Married For Vengeance, Pregnant With His Secret

Chapter 2: Chapter 2: A Stranger in My Bed



"Congratulations, Mrs Voss."

Aria barely registered the clipboard thrust toward her the final round of signatures for the wedding vendors. Her handshake felt like ice; her lips, still painted a bridal red, were beginning to crack. She scrawled her name Aria Naomi Lawrence-Voss and wondered how many times she'd have to write it before it stopped tasting like ash.

Outside the cathedral, storm clouds had gathered, turning the Manhattan skyline to hammered steel. Paparazzi huddled under umbrellas, vying for a last shot of New York's newest power couple. Damien's security team ushered them toward a bullet-proof Bentley while flashbulbs popped like miniature lightning.

Damien didn't take her hand.

He simply opened the car door, waited for her to slide into the butter-soft leather seat, and closed it with a click too gentle to be kind. Every move he made was precise no wasted words, no wasted gestures, nothing that didn't serve a purpose. Aria wondered if he even knew how to act without calculating the outcome first.

As they pulled away, the city lights smeared across the rain-streaked windows. Aria realized she hadn't breathed in at least thirty seconds. She forced oxygen into her lungs, but it tasted stale, like basement air.

"Take us to the house," Damien told the driver.

"The penthouse is closer," Aria ventured.

His gaze flicked toward her, unreadable. "We need discretion tonight. Reporters camp outside the tower."

Of course. Tonight was not about comfort; it was about optics. Their brand-new marriage couldn't afford a scandal before breakfast.

She folded her hands in her lap, staring at her diamond wedding band a glinting cage. All she could think about was Elena and the hollow crack in their family that would never mend. She pictured her sister leaning against an inky-black headboard, mascara streaked, pulse gone silent while tabloids spun lies about addiction and depression. Lies that started in Damien's orbit.

Was she sitting beside a murderer?

Or just a man who turned away when someone else committed the sin?

The Bentley curved onto a private drive lined with Norway maples. Voss Manor appeared through the windshield three stories of glass and steel jutting from manicured grounds like an upgraded castle. Aria's heart seized. Elena never visited this place, but she'd once texted a photo of its gates at midnight, bragging about a lavish party Damien hosted. Two weeks later, she was dead.

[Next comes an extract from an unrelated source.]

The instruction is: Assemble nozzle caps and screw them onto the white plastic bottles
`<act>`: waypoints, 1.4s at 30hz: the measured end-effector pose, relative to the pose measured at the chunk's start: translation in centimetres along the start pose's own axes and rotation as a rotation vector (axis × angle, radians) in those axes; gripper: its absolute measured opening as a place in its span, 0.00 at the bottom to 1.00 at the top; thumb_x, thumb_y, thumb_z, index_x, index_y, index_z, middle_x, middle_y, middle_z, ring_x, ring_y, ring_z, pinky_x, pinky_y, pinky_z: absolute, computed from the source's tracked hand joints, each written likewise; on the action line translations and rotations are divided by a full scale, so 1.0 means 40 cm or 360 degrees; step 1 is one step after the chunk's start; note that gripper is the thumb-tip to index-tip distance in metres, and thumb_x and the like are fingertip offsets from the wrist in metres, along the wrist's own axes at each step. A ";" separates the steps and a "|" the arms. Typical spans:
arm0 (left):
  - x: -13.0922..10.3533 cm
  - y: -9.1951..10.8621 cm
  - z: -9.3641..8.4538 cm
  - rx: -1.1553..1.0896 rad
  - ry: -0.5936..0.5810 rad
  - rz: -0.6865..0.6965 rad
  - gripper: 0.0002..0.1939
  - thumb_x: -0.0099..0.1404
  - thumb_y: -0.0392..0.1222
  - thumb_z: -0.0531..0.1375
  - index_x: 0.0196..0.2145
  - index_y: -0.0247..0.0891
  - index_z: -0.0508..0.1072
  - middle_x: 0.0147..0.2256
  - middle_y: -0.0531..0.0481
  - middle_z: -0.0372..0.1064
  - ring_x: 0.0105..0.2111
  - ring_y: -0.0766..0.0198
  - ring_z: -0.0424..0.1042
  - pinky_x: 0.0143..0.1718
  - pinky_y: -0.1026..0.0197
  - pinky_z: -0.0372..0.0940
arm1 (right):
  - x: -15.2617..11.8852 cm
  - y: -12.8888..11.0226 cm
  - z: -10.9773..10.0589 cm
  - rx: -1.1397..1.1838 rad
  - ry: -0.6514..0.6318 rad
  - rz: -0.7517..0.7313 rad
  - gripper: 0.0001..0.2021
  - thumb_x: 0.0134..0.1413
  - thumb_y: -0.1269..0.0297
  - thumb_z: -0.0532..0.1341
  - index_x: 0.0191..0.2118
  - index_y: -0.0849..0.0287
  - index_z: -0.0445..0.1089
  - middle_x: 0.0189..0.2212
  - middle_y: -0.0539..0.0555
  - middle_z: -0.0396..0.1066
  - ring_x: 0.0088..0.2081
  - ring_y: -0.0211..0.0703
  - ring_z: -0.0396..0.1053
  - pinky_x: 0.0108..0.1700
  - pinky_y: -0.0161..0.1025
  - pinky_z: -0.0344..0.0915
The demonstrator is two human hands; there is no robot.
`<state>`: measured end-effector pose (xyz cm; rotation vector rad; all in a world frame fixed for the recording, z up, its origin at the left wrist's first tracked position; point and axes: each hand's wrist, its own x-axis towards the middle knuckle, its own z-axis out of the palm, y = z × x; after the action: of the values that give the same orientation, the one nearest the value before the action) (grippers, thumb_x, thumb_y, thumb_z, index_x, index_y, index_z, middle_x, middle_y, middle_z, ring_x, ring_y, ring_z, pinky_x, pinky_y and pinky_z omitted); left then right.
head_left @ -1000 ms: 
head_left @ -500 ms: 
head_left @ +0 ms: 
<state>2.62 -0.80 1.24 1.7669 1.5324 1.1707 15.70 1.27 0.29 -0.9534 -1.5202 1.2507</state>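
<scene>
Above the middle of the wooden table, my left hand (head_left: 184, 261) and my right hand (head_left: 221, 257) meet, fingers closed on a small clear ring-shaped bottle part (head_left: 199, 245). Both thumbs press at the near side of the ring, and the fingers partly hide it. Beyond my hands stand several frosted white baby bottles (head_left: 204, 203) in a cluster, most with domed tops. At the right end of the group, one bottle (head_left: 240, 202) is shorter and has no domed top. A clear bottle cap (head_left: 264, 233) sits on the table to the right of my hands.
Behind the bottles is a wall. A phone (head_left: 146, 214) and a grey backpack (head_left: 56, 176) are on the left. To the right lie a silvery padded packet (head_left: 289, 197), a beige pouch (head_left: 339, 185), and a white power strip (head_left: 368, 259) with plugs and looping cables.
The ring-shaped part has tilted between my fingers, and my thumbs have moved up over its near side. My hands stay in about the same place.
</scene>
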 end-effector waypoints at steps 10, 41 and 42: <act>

Now Aria crossed that threshold as a wife.

A pawn. Or maybe a queen, if she played her cards well.

Marianne, the head housekeeper, escorted Aria to the main dining room twenty foot ceilings, a chandelier that looked hand-carved from moonlight, silver flatware heavy as small weapons. Two place settings. No guests. No welcome toast.

Damien settled at the head of the table, flipped open a laptop, and began scanning e-mails as though she were invisible.

Aria buttered a slice of brioche she couldn't taste. The tick of an antique clock filled the silence. Her wedding gown felt itchy now, every lace appliqué a tiny accusation.

She tried small talk: "Your chef is talented."

"French-trained," Damien replied without glancing up.

"How long has he worked for you?"

"Since the Singapore acquisition. Five years."

She waited for him to return the question And how long did your family chef work for you? anything to turn this into a conversation. Nothing.

At last he closed the laptop. "Tomorrow morning you'll receive my schedule. Public appearances, investor dinners, charity galas your presence will be required. Our agreement stipulates you'll maintain a polished image."

Aria's throat tightened. "Of course. I'm well aware of image."

"Good." He pushed back his chair. "Feel free to retire. Your suite is on the east wing."

He strode out, leaving her staring at a half-eaten plate of coq au vin that tasted suddenly of rust.

Aria's assigned rooms were opulent: pale-blue damask walls, brocade curtains, a four-poster bed draped in gauzy white. Everything smelled of lilies. She shut the door behind her and collapsed onto a velvet settee. The ache in her feet migrated to her ribs, to her skull an exhaustion deeper than body or bone.

She peeled off her gown and hung it in a mahogany wardrobe, then reached for her silk nightdress. Her shoulder brushed a hidden panel in the wardrobe's side wall click. A slim drawer slid open.

A flash drive lay inside, embedded in velvet.

Heart hammering, she lifted it. The casing was engraved with a small sunflower.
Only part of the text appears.